# The Interleaved Transition System for 2 Independent and Concurrent Transition Systems

This question is about Model Checking for Software Formal Verification
How do you model the joint behavior of 2 independent and concurrent transition systems?

Specifically, given the two independent and concurrent Transition Systems below; TS1 and TS2 (left to right).

A tutor proposed that the resulting Interleaving Transition System ITS is

I understand how all the shown states and transitions of this ITS were gotten, however, why is there no transition from state (l1,q1) to (l3,q2)--as would be expected if both TS1 and TS2 transitioned on action a?

• The definition of the interleaving operator (as opposed to e.g. the interface parallel operator in CSP) is that each component can take $a$- or $b$-transitions on its own - there is no synchronization. – Klaus Draeger Oct 21 '15 at 13:12
• @KlausDraeger, thanks for your reply; I think I get it now: the interleaving operator is not synchronized by definition. In that case, can we say that the interleaving operator does not model the joint behavior of the two systems--since it does not account for synchronization? – eyeezzi Oct 22 '15 at 1:56
• Only if you assume that systems are supposed to synchronize on all shared symbols.

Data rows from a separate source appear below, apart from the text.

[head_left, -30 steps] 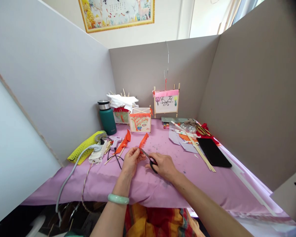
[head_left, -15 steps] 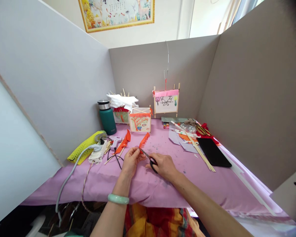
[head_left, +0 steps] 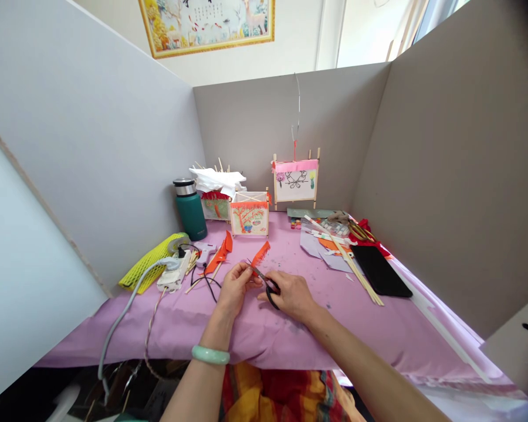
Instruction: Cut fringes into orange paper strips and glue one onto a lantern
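My left hand (head_left: 236,285) pinches the lower end of a narrow orange paper strip (head_left: 260,254) whose edge is cut into fringe. The strip sticks up and to the right, above the purple cloth. Black-handled scissors (head_left: 271,291) are in my right hand (head_left: 293,295), fingers through the loops. Their blades meet the strip close to my left fingertips. Behind them stands a small stick-framed box lantern (head_left: 250,218) with a drawn tree and orange fringe along its top. More orange paper (head_left: 220,256) lies left of my hands.
Left are a green bottle (head_left: 191,214), a glue gun (head_left: 206,253), a power strip (head_left: 174,275) with cords and yellow netting (head_left: 152,264). Right lie wooden sticks (head_left: 356,272) and a black phone-like slab (head_left: 381,271). A pink-topped lantern (head_left: 295,181) hangs behind. Grey panels enclose three sides.
The orange strip has tilted and shifted slightly, up and to the right. The scissor blades now look a little more open. Both hands stay in nearly the same place.
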A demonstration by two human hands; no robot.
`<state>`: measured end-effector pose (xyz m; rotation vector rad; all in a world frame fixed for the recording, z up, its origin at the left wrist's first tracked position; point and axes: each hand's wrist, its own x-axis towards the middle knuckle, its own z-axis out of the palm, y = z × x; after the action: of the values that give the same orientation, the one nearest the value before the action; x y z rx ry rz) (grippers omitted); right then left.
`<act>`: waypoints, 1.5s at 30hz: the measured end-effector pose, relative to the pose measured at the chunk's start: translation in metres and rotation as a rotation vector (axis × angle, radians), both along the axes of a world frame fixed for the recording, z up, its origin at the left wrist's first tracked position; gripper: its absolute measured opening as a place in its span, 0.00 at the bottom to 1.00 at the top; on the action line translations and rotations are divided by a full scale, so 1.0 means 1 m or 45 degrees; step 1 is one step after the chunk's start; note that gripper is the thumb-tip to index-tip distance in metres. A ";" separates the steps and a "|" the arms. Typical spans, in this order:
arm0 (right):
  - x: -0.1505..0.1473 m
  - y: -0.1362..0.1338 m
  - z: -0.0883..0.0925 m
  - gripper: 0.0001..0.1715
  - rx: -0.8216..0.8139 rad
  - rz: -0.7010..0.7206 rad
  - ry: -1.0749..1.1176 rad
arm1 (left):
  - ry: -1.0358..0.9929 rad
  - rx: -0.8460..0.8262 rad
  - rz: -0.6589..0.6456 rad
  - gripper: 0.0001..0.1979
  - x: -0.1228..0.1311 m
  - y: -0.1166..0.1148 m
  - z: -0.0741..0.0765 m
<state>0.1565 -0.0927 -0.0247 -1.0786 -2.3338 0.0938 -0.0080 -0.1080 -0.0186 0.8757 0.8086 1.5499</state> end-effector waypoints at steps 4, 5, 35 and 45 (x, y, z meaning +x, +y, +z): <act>0.000 -0.001 0.001 0.22 0.002 0.006 0.002 | 0.007 0.009 -0.004 0.15 0.001 0.000 0.000; -0.001 -0.001 0.002 0.23 0.003 0.007 0.001 | 0.006 0.010 -0.004 0.16 0.001 -0.001 0.000; 0.001 0.003 -0.001 0.21 0.004 0.018 -0.040 | 0.021 -0.001 -0.026 0.14 0.000 -0.001 -0.001; -0.001 -0.002 0.003 0.26 0.010 0.001 -0.023 | -0.041 0.010 0.077 0.17 0.000 0.000 -0.001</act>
<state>0.1556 -0.0942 -0.0214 -1.0792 -2.3487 0.0749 -0.0082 -0.1082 -0.0192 0.8360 0.8130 1.6173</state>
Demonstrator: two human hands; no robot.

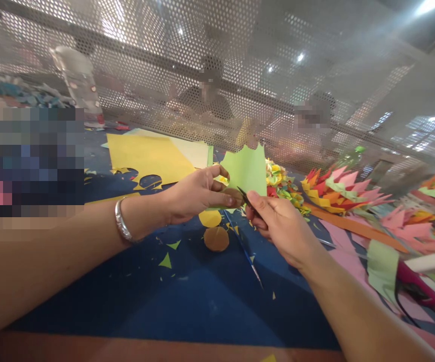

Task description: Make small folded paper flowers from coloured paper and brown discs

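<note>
Above the blue table covering, my left hand [209,193] pinches a light green paper sheet [245,168] with a scalloped upper edge. A small brown paper piece [234,193] shows at the same fingertips. My right hand [273,218] is closed around small dark scissors [243,194], whose blades point up and left towards that paper; the handles are mostly hidden in the fingers. Below the hands lie a brown paper disc [216,239] and a yellow paper disc [209,218]. A thin blue paintbrush [248,256] lies just to their right.
A yellow sheet [145,156] with round cut-outs lies behind my left hand. Green scraps [166,261] dot the covering. Pointed paper shapes [341,186], pink strips and a magenta glue gun [421,286] crowd the right. A clear bottle [85,93] stands far left, before a perforated metal screen [145,65].
</note>
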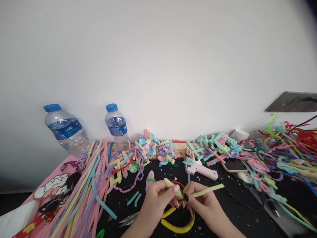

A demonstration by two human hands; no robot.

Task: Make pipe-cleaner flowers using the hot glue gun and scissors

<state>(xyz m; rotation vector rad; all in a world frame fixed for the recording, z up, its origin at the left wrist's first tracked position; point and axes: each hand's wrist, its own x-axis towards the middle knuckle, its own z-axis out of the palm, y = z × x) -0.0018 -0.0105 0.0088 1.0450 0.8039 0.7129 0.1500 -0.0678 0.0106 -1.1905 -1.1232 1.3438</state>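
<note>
A pale yellow pipe cleaner point(208, 190) runs between my two hands over the black mat. Its short folded end is pinched by my left hand point(160, 196), fingers closed. My right hand point(201, 201) is closed on it with thumb and fingers, and the loose end sticks out to the right. Under my fingers lies a yellow ring-shaped piece point(179, 228), with a red curved piece point(178, 183) just behind it; my hands partly hide both. A small pink piece with a green band point(150, 180) rests beyond my left hand.
A pink glue gun point(201, 169) lies behind my right hand. Long pipe cleaners point(84, 188) are bundled at left near pliers point(128, 219). Two water bottles point(116, 125) stand against the wall. Finished flowers point(148, 142), a phone point(235, 164) and a tangled pile point(292, 148) line the back and right.
</note>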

The point of having interleaving (and, as in CSP, parametrizing the parallel composition operator with a set of symbols on which to synchronize) is to allow you to represent a greater variety of models of interaction. – Klaus Draeger Oct 22 '15 at 8:52

By definition, the interleaving operator is not synchronized, so any transition in $TS1\ |||\ TS2$ corresponds to a transition in a single component while the other one remains in whatever state it is.
More generally, in process algebras like CSP, the parallel composition operator $||$ can be parameterized with a set of symbols on which to synchronize - for example, you could consider $TS1\ |[\{a\}]|\ TS2$, which has the same states and $b$-transitions as $TS1\ |||\ TS2$, but only two (synchronized) $a$-transitions $(l_1,q_1)\to(l_3,q_2)$ and $(l_2,q_1)\to(l_1,q_2)$. In particular, $|||$ is the special case $|[\emptyset]|$.